» **Assignment**
Only some lines are wanted. Transcribe, exactly, the lines below from the line with "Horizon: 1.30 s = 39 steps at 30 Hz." up to and including the line with "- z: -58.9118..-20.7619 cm".

*** Dataset extract Section Begins ***

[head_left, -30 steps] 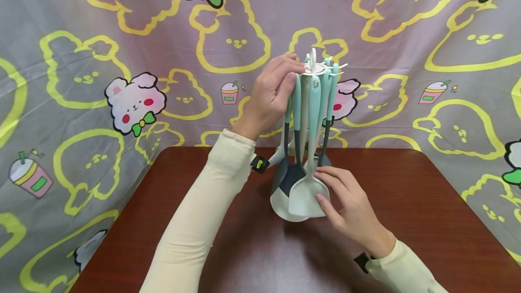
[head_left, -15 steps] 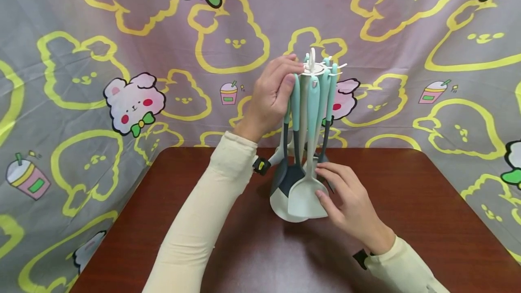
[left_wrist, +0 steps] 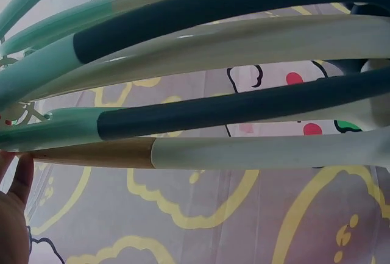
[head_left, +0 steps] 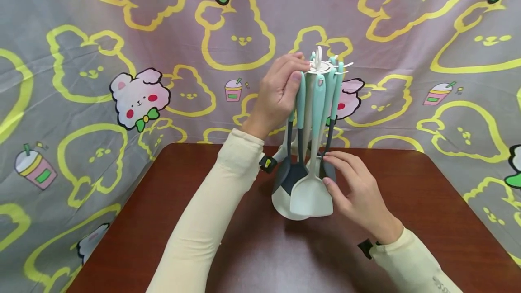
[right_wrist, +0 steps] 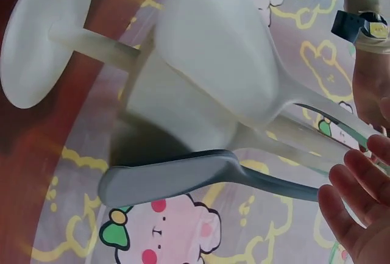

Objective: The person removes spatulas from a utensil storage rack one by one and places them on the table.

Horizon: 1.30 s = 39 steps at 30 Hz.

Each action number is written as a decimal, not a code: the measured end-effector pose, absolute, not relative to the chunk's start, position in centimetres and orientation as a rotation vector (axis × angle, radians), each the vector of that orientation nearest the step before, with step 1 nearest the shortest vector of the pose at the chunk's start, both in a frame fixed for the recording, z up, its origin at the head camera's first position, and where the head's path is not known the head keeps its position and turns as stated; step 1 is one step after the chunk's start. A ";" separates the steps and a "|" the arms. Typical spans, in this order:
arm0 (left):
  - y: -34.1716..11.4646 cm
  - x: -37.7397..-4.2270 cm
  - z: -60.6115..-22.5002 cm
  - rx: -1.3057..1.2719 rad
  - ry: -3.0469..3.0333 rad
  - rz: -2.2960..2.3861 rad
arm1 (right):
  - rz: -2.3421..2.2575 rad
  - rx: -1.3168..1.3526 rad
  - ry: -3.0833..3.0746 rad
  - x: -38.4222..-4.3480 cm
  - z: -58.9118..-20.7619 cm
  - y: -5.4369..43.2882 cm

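Observation:
A rotating utensil rack (head_left: 289, 209) with a white round base stands on the table, hung with several utensils with mint-green handles. My left hand (head_left: 277, 96) grips the rack's top rim, its thumb by a handle. In front hangs a white turner (head_left: 311, 199), blade down. My right hand (head_left: 363, 198) is just right of its blade, fingers loosely bent at the neck of a dark grey utensil (right_wrist: 170, 181) behind it. The right wrist view shows the right fingers (right_wrist: 359, 188) spread beside the shafts. Dark shafts (left_wrist: 244, 105) cross the left wrist view.
The reddish-brown table (head_left: 195, 184) extends on both sides of the rack. Behind it hangs a grey cloth (head_left: 244, 21) with yellow outlines and cartoon rabbits. A dark wrist device (head_left: 267, 163) sits near the hanging utensils.
My right hand has moved up and off the white turner's blade toward the dark utensil behind it. My left hand stays on the rack's top. The head view has shifted slightly.

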<state>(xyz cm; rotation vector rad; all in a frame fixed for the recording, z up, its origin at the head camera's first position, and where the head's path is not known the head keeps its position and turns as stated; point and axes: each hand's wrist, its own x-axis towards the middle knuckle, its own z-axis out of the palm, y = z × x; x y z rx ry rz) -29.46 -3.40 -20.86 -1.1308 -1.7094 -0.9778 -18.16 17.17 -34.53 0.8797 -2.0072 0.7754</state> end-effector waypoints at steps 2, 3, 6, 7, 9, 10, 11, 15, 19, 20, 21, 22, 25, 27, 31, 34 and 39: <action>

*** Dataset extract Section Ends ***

» **Your response**
Horizon: 1.30 s = 39 steps at 30 Hz.

Each action number is written as a decimal, not a code: the measured end-effector pose, absolute, not relative to the chunk's start, position in centimetres and orientation as a rotation vector (axis × angle, radians), each the vector of that orientation nearest the step before, with step 1 nearest the shortest vector of the pose at the chunk's start, both in a frame fixed for the recording, z up, its origin at the head camera's first position, and where the head's path is not known the head keeps its position and turns as stated; step 1 is one step after the chunk's start. A ";" separates the steps and a "|" the arms. Typical spans, in this order:
arm0 (left):
  - y: -34.1716..11.4646 cm
  - x: -37.7397..-4.2270 cm
  - z: -60.6115..-22.5002 cm
  - rx: -1.3057..1.2719 rad
  - ry: -3.0469..3.0333 rad
  - rz: -2.2960..2.3861 rad
arm1 (right):
  - rz: -2.3421..2.2575 rad
  - rx: -1.3168..1.3526 rad
  - ry: -3.0833..3.0746 rad
  - x: -38.4222..-4.3480 cm
  - z: -58.9118..-20.7619 cm

Besides this answer, the exercise requires nothing else.